**WHAT IS BEING ASKED:**
Copy every line of the data that contains the string "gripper".

**DATASET EXCERPT:**
▬▬▬▬▬▬▬▬▬▬
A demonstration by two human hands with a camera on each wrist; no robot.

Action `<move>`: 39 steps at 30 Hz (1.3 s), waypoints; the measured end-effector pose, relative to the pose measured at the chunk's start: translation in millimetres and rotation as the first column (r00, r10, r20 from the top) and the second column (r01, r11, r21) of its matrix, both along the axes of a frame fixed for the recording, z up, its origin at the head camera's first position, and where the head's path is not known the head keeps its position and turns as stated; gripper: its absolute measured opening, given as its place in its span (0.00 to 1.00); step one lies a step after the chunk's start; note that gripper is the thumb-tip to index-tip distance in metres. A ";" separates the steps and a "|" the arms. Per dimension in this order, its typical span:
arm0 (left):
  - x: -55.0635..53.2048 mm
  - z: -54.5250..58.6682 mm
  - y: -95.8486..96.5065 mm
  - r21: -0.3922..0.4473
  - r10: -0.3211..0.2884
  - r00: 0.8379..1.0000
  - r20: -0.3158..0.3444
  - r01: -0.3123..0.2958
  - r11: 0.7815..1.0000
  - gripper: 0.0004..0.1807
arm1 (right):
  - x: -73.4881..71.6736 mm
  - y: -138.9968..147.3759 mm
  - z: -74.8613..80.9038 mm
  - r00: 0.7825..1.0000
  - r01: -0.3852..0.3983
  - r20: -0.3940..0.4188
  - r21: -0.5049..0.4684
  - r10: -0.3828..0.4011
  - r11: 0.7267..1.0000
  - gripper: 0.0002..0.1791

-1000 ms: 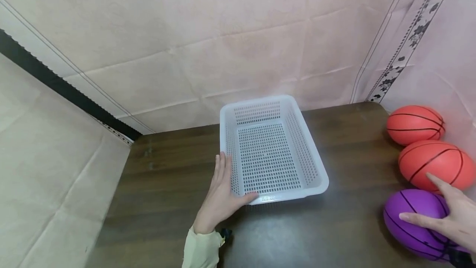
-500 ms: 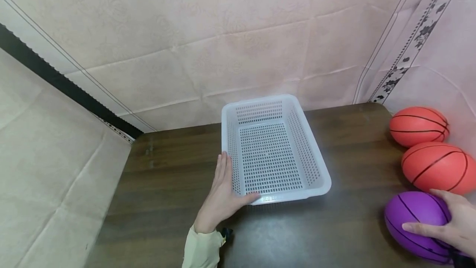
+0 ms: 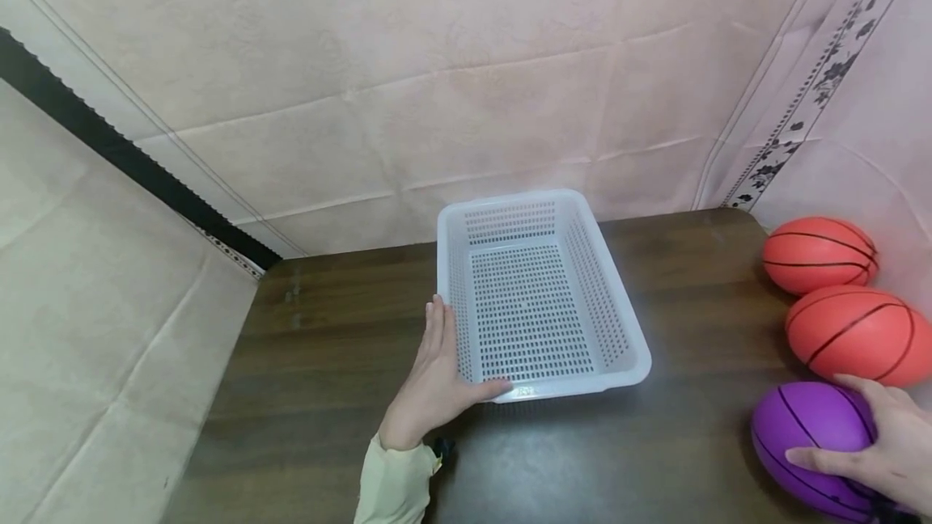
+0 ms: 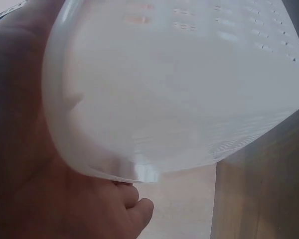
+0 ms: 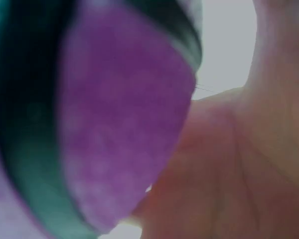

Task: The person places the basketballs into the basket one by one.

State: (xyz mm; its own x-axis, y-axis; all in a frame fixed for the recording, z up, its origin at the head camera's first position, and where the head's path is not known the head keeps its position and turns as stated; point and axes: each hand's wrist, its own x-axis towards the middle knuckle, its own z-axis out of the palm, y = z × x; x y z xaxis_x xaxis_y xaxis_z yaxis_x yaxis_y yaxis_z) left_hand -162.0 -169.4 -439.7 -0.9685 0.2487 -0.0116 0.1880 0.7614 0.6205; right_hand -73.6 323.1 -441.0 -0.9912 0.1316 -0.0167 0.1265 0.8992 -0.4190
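Observation:
A white perforated plastic basket (image 3: pixel 535 310) stands on the dark wooden table. My left hand (image 3: pixel 429 382) holds its near left corner, fingers along the left side and thumb over the near rim. In the left wrist view the basket's rim (image 4: pixel 65 144) lies against that palm, with finger ends (image 4: pixel 139 211) showing below it. At the right edge, my right hand (image 3: pixel 891 439) grips a purple basketball (image 3: pixel 811 423) with black lines, thumb on its near side and fingers at its far side. The ball (image 5: pixel 122 114) is close to the palm (image 5: pixel 214 164) in the right wrist view.
Two red basketballs lie behind the purple one: a nearer red ball (image 3: pixel 859 334) and a farther red ball (image 3: pixel 819 253). Cloth hangings (image 3: pixel 437 103) rise behind the table (image 3: pixel 328 395) and along its sides.
My right hand has closed in on the purple basketball; its fingers earlier spread over the nearer red ball. My left hand stays at the basket's corner. The head view has shifted slightly.

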 end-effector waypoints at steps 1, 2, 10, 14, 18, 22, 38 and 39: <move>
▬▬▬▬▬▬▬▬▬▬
**TASK RESULT:**
Action `<move>`: 39 steps at 30 Hz (1.3 s), waypoints; the measured end-effector pose, relative to the pose measured at the chunk's start: translation in millimetres and rotation as the first column (r00, r10, r20 from the top) and the second column (r01, r11, r21) of its matrix, both along the axes of a frame fixed for the recording, z up, its origin at the head camera's first position, and where the head's path is not known the head keeps its position and turns as stated; gripper: its absolute measured opening, given as its place in its span (0.00 to 1.00); step one lies a step after the chunk's start; note that gripper is the thumb-tip to index-tip distance in metres. A ";" separates the steps and a "|" the arms. Per dimension in this order, its typical span:
  - gripper: 0.0004..0.1807
  - gripper: 0.0002..0.1791

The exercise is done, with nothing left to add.